Exercise requirements: Return the lines of the data below starting at the one holding "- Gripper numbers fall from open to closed" and ending at the one holding "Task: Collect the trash", word for word, leaving every picture out.

═════ Collected data

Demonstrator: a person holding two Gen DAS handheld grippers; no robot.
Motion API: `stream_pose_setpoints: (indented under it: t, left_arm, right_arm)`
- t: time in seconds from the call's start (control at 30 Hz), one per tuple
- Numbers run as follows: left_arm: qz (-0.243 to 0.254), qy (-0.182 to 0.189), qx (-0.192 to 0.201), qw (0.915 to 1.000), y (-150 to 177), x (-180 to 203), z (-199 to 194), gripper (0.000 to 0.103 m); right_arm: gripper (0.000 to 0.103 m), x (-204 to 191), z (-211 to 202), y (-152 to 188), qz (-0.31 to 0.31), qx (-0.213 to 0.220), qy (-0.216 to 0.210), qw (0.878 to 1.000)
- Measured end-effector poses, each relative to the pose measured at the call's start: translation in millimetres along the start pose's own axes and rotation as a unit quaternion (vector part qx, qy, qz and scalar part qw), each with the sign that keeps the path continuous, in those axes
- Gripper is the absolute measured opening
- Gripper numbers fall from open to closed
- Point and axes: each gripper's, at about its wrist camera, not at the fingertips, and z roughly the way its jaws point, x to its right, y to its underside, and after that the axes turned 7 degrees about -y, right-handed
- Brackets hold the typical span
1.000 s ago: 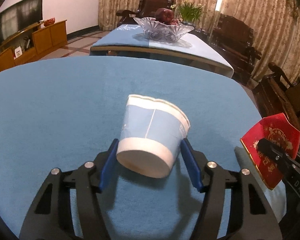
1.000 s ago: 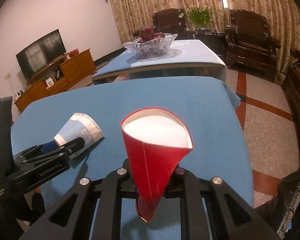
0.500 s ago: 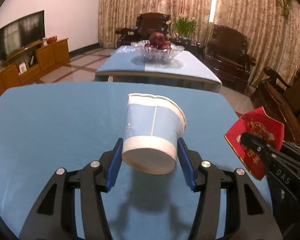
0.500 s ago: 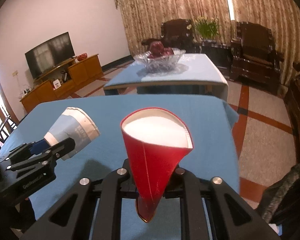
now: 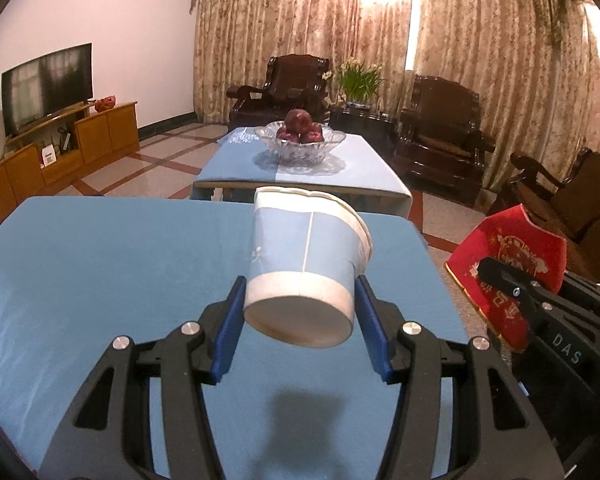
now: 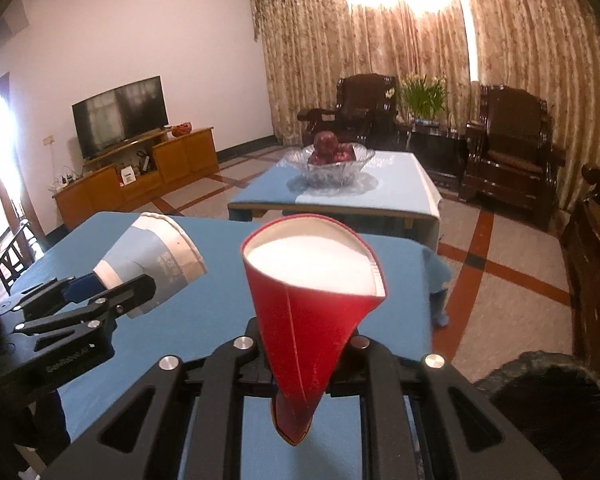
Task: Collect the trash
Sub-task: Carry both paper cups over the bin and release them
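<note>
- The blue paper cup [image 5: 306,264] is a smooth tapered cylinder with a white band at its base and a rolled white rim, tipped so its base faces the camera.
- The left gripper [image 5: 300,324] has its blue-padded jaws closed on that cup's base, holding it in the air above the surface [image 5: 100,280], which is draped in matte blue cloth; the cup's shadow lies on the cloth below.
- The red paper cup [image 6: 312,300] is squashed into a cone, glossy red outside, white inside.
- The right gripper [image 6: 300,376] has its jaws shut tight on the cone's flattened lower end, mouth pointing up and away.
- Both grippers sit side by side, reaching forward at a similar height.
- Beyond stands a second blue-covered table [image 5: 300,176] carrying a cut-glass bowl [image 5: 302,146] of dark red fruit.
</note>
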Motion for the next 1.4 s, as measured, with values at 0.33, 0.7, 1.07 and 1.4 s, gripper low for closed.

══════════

Solution for this task:
- Gripper numbers fall from open to closed
- Point and axes: each gripper's, at about its wrist camera, not at the fingertips, and z roughly the way its jaws point, x to its right, y to its underside, and after that the axes turned 7 degrees about -y, right-handed
- Brackets hold the typical span
1.000 s ago: 
1.000 s ago: 
0.500 s ago: 
0.500 s ago: 
now: 
now: 
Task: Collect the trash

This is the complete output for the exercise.